Karl Popper on the Difference Between Successful and Creative Thinking

In his autobiography titled Unended Quest, Karl Popper tells a captivating story of his intellectual development and briefly reviews his major ideas.

Of course, dealing with epistemology and the fundamentals of the scientific method, the question of creativity inevitably comes up.

Emphasizing the necessity of unsuccessful trials in creative process, Popper identifies two distinguishing traits of creative minds:

  • Persistence, coming from an intense interest in the problem, guaranteeing that a large number of hypotheses (solutions) are tried
  • A wider range of sources from which the trials (ideas) are selected, coming from the variety of one’s experience and interactions

In Popper’s own words:

What characterizes creative thinking, apart from the intensity of the interest in the problem, seems to me often the ability to break through the limits of the range—or to vary the range— from which a less creative thinker selects his trials. This ability, which clearly is a critical ability, may be described as critical imagination. It is often the result of culture clash, that is, a clash between ideas, or frameworks of ideas. Such a clash may help us to break through the ordinary bounds of our imagination.

[…]

It seems to me that what is essential to “creative” or “inventive” thinking is a combination of intense interest in some problem (and thus a readiness to try again and again) with highly critical thinking; with a readiness to attack even those presuppositions which for less critical thought determine the limits of the range from which trials (conjectures) are selected; with an imaginative freedom that allows us to see so far unsuspected sources of error: possible prejudices in need of critical examination.

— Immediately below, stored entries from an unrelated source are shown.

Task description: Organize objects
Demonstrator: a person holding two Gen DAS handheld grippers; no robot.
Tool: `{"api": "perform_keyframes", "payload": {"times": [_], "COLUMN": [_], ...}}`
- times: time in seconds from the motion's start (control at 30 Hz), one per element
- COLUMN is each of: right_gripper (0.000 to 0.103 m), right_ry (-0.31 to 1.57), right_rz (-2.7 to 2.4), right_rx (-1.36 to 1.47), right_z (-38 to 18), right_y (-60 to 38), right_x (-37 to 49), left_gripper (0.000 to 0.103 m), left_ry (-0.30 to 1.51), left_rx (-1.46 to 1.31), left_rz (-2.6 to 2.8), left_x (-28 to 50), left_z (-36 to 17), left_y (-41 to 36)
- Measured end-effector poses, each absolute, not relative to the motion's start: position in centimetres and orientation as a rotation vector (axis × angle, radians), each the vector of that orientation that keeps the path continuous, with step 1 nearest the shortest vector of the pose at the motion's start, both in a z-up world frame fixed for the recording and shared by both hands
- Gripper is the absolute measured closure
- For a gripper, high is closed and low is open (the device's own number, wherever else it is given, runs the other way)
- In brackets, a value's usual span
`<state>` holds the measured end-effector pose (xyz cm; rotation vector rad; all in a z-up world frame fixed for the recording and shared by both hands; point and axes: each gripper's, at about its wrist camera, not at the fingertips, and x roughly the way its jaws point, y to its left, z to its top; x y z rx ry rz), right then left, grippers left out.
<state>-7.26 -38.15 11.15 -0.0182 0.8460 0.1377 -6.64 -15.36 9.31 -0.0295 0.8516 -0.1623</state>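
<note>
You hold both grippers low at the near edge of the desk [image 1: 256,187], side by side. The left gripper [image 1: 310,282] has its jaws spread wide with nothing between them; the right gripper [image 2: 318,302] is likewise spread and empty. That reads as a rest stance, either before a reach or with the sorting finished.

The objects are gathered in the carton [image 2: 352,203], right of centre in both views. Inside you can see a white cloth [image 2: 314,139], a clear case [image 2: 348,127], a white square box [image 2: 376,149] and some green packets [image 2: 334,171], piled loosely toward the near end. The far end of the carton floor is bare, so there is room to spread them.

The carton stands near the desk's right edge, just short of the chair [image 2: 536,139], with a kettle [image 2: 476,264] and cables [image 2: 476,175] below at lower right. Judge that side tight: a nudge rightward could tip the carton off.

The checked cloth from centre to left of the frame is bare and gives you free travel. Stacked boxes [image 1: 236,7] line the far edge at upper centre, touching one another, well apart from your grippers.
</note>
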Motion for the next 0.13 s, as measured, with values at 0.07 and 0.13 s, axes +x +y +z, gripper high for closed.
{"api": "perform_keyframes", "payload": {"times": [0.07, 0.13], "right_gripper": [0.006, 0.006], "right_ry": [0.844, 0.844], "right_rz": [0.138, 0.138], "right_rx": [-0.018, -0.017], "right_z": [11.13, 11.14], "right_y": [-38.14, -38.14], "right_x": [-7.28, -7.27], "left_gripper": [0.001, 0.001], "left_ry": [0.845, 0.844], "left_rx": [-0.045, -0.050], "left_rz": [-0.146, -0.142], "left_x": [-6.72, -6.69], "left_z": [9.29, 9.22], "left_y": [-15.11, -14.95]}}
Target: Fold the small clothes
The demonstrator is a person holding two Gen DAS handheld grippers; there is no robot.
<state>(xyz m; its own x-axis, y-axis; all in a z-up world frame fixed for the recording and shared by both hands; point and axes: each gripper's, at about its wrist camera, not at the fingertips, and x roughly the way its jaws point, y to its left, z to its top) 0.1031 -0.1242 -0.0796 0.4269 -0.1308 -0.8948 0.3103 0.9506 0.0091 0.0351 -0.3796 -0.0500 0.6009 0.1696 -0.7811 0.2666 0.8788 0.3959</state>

Karl Popper, Unended Quest

“It is by logic that we prove, but by intuition that we discover”, said Henri Poincaré, a famous French mathematician. As an expansion on Poincaré’s succinct thought, Popper gives an unsurprising explanation of the intuition part of creativity – it comes from from the clash of cultures and ideas, from an openness to new ways of thinking, less prejudices and wider limits of what you deem possible.

To add to that, here’s a slightly more modern and pragmatic take on the importance of experience for creativity, given by Steve Jobs, as told by Dave Trott:

A few years ago I read an interview with Steve Jobs.
Steve said any new idea is nothing more than a new combination of old elements.
He said the ability to make those new combinations depends on our ability to see relationships.
That’s what makes some people more creative.
They are better at spotting those connections, better at recognizing possible relationships.
They are able to do this because they’ve had more experiences, or thought more about those experiences, than other people.
They are better at connecting the dots because they have more dots to connect.
Steve said that this was the problem in the ‘creative’ industries.
Most people haven’t had diverse experiences.
They may know a lot, but only about a very narrow field.
So they don’t have enough dots to connect.

Dave Trott, One Plus One Equals Three

Now, mentioning Jobs brings about the usual problem we face when studying creativity – we’re often victims of the survivorship bias. Studying creativity by looking at successes, we’re usually blind to the entire set of circumstances in which most new ideas emerged and were further developed.

What’s this to do with Popper? Well, going back to Unended Quest, an important distinction Popper makes is between creative and successful thinking, noticing this exact problem:

I think that the demand for a theory of successful thinking cannot be satisfied, and that it is not the same as the demand for a theory of creative thinking. Success depends on many things— for example on luck. It may depend on meeting with a promising problem. It depends on not being anticipated. It depends on such things as a fortunate division of one’s time between trying to keep up-to-date and concentrating on working out one’s own ideas.

Karl Popper, Unended Quest

Thus when looking for patterns of success in creative thinking, we’re often mislead. We should be aware that success, hiding behind it a large portion of luck, might be a completely wrong place to look for lessons.